Mireles, who graduated this spring from IDEA Quest College Preparatory came from humble beginnings.

“I was raised with five other family members; I was the youngest … raised by my grandparents. They were both migrant workers,” Mireles said. “My parents … were never in the picture … We relied a lot on government checks and everything.”

Early on, his grandfather instilled in him the importance of an education, something Mireles never took for granted. Once he started attending IDEA, Mireles took full advantage of the opportunities the school offered. He was part of the National Honor Society, Sociedad Honoraria Hispánica (Spanish National Honor Society), Future Business Leaders of America, and the Junior State of America.

While a junior, Mireles become a Bezos Scholar, one out of 12 students selected each year to participate in the Aspen Ideas Festival, a week-long event where global thinkers gather to discuss current issues. As a Bezos Scholar, he was also awarded a $1,000 grant to create a local festival inspired by the one in Aspen to transform his community.

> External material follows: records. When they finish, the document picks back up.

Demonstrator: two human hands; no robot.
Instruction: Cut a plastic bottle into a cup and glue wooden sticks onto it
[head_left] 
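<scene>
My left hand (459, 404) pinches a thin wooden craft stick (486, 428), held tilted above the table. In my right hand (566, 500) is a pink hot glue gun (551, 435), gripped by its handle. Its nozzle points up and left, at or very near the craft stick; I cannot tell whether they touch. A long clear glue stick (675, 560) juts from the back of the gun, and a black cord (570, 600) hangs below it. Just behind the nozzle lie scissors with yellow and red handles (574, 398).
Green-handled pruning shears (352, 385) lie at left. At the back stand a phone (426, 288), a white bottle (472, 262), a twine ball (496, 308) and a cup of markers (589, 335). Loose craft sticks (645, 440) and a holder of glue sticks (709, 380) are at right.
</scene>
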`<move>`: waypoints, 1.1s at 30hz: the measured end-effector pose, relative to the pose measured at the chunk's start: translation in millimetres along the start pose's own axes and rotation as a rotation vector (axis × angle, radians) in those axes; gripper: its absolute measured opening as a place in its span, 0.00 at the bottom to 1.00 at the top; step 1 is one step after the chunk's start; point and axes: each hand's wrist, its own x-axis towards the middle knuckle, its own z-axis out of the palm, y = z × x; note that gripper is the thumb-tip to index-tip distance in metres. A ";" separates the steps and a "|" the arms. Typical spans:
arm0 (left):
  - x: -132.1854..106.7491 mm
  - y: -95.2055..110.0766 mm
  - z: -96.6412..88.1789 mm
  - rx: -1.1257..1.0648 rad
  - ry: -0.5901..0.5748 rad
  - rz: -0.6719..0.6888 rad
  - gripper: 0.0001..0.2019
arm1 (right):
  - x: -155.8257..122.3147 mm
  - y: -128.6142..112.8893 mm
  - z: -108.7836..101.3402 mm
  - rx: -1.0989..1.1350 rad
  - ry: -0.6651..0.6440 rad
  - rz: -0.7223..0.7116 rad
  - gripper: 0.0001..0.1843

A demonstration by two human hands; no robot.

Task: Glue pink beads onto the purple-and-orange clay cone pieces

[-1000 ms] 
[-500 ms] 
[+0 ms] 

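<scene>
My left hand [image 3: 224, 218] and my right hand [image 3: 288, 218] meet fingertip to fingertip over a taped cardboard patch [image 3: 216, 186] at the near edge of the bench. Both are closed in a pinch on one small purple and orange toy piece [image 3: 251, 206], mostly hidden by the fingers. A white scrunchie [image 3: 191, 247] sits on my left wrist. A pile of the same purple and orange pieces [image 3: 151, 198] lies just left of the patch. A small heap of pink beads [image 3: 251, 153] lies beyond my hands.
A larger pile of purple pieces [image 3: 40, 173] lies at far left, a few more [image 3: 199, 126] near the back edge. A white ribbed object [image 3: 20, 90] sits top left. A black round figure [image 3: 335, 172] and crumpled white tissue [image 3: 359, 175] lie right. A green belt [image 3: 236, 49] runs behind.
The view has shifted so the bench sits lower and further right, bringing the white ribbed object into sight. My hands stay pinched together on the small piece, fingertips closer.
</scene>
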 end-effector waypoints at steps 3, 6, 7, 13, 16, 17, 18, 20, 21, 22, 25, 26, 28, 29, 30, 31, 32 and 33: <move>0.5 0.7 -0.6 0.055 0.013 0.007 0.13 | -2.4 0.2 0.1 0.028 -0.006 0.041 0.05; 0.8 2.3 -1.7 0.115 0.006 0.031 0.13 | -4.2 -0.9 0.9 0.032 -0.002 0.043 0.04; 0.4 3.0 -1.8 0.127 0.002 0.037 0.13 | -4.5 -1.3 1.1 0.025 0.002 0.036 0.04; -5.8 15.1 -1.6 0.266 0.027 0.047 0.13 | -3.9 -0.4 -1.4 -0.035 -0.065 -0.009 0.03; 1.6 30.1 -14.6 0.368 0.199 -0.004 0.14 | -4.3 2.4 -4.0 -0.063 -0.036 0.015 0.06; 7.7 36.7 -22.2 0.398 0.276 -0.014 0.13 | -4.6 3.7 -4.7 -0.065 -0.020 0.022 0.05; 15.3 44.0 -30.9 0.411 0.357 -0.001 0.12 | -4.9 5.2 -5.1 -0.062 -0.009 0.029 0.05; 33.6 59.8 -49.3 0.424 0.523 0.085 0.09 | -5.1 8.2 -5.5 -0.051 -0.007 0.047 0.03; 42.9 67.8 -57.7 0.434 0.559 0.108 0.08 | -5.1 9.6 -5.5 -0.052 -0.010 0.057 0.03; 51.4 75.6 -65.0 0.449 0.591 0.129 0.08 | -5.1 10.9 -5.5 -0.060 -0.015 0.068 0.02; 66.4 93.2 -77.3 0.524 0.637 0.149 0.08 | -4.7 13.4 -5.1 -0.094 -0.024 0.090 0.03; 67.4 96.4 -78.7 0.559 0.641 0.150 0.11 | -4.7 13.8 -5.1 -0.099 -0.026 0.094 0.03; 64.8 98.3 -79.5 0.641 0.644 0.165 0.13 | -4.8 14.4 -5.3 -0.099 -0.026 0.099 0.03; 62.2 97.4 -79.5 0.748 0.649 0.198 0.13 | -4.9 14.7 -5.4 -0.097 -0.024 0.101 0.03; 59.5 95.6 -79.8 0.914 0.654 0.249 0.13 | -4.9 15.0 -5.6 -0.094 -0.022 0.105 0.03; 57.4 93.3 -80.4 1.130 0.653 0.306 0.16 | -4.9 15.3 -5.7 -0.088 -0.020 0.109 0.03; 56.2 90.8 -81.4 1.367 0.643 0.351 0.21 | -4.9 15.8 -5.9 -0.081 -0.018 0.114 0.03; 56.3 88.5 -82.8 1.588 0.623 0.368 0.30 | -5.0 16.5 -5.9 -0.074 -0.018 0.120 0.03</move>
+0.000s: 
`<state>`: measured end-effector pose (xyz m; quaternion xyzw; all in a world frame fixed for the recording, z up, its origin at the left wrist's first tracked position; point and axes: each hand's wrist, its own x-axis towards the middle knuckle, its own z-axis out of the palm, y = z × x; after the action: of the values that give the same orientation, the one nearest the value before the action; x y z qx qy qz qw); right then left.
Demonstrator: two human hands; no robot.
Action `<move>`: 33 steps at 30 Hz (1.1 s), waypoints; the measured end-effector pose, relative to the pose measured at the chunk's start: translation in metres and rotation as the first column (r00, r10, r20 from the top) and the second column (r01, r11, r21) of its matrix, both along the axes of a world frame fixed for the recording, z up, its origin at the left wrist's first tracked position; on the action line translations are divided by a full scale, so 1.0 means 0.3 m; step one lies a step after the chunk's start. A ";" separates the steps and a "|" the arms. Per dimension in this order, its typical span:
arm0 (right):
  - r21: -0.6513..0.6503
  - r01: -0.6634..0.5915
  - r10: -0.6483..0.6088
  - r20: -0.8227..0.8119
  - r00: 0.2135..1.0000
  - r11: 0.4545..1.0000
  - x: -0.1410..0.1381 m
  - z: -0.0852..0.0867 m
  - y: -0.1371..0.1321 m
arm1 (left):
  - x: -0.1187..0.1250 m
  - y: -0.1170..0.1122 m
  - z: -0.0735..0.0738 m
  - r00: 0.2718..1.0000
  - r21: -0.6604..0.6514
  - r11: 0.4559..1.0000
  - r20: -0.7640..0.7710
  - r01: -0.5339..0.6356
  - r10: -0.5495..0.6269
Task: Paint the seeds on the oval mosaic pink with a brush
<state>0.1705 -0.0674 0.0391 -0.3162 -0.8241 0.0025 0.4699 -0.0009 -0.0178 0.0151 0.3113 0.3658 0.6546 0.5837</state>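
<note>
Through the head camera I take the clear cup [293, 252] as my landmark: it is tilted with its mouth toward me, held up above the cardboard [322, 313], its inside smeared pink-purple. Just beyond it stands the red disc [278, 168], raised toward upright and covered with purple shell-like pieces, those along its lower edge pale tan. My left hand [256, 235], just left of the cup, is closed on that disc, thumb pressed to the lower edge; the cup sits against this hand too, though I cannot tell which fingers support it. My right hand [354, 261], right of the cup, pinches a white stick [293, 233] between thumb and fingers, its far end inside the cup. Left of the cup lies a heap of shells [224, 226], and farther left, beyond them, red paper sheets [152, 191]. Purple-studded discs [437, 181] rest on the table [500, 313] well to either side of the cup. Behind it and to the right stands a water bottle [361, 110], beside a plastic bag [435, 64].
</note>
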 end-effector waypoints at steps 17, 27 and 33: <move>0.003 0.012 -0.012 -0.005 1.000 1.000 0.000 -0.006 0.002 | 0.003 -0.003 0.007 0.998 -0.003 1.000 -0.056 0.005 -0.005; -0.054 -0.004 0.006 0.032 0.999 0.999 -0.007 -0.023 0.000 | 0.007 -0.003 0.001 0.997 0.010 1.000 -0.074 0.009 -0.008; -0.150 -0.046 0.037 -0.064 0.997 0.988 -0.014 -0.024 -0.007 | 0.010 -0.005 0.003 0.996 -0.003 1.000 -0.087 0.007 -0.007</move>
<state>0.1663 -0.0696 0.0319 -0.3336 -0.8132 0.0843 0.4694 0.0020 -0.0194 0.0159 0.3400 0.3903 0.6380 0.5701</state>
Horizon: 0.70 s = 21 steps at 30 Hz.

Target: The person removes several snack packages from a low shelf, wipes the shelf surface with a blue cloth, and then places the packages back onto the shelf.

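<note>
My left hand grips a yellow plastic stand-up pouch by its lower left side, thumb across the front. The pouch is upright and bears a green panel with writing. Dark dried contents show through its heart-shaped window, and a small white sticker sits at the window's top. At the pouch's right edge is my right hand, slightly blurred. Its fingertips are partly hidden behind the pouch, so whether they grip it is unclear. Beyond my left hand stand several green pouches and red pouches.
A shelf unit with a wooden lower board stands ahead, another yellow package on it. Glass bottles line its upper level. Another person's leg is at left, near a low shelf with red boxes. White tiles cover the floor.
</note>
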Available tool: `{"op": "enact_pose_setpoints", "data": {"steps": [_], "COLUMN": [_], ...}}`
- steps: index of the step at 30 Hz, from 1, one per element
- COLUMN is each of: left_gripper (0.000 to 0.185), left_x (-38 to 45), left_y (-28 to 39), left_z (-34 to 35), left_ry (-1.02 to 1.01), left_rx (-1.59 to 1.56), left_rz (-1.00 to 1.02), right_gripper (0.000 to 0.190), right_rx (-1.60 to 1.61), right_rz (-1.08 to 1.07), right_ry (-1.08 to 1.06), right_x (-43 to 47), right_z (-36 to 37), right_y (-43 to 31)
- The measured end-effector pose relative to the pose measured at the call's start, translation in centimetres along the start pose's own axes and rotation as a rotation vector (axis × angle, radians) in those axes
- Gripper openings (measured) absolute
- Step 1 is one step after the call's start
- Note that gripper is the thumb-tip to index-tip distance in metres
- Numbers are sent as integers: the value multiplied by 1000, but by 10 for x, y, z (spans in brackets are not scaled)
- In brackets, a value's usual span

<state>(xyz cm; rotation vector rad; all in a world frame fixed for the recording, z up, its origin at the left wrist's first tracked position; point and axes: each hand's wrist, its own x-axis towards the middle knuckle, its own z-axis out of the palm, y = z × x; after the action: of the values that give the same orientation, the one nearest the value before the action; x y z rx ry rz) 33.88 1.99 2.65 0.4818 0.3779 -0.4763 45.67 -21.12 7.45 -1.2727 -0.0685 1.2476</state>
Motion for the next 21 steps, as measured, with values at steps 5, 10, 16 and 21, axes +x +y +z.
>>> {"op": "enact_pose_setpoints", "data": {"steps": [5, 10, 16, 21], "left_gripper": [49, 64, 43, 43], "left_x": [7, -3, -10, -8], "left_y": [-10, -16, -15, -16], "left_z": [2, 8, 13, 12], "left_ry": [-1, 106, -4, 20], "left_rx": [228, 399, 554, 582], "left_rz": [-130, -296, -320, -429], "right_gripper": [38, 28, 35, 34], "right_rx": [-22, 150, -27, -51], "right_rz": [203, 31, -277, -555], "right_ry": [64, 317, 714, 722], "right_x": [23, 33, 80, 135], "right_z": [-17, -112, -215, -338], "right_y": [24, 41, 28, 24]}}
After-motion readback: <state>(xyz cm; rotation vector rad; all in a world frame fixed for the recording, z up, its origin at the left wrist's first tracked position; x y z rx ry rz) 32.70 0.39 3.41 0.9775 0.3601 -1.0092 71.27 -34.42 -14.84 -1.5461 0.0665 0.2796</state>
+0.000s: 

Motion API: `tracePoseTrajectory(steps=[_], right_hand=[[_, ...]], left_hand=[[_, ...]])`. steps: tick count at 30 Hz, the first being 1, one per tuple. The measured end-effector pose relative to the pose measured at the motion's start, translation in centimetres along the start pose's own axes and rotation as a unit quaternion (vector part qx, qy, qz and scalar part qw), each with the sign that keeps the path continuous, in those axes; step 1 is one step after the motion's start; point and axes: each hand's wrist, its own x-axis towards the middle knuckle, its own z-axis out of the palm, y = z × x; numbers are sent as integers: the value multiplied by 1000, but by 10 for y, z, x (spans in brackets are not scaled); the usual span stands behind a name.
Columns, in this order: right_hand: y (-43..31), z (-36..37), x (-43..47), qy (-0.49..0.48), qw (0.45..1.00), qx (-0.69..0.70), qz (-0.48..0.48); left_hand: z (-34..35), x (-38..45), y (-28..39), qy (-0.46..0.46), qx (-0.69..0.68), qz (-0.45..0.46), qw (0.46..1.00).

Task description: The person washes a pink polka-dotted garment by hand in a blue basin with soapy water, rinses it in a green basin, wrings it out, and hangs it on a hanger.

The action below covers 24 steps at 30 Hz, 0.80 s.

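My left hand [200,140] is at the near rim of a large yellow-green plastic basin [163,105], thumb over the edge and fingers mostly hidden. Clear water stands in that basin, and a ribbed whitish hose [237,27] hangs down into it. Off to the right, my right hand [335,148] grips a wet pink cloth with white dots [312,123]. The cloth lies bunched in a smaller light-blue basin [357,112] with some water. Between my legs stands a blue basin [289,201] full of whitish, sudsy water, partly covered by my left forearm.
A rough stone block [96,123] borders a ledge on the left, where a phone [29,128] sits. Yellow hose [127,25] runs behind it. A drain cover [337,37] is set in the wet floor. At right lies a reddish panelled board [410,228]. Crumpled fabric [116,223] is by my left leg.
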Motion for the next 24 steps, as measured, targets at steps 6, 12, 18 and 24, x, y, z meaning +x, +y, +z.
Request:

“I started talking to my educator about what we wanted to do. We realized that there was a really negative perspective that younger people have on the Valley, you know, a lot of high school students just want to leave, and we didn’t see it that way,” Mireles said. “So, we decided we wanted to show them … what the valley has to offer.”

With the help of fellow classmates, guidance from his teachers, and $16,000 in sponsorships, Mireles went on to establish the South Texas Ideas Festival (STXi). The festival, which was held in March at the Mission CEED, featured Valley leaders who spoke about the area and the opportunities here. In between speakers were fun events like a fashion show and a demonstration by an American Ninja Warrior.

As one scheduled speaker was unable to attend the festival at the last minute, Mireles was asked to take his place and give some closing remarks.

“My idea for the actual talk itself was kind of really talking about the drive that we all had as a team to make the festival happen. And from there, I kind of really reflected on my experiences as a kid and the drive that I saw in the community beyond the festival,” Mireles said.

His speech was recorded and submitted to TED-Ed by one of his teachers.

“They liked what I said at the festival, and they feel that, while it was focused on the Valley and people from the Valley, the overall message was really, you know, to go through with your ideas and not let anything hold you back,” Mireles said.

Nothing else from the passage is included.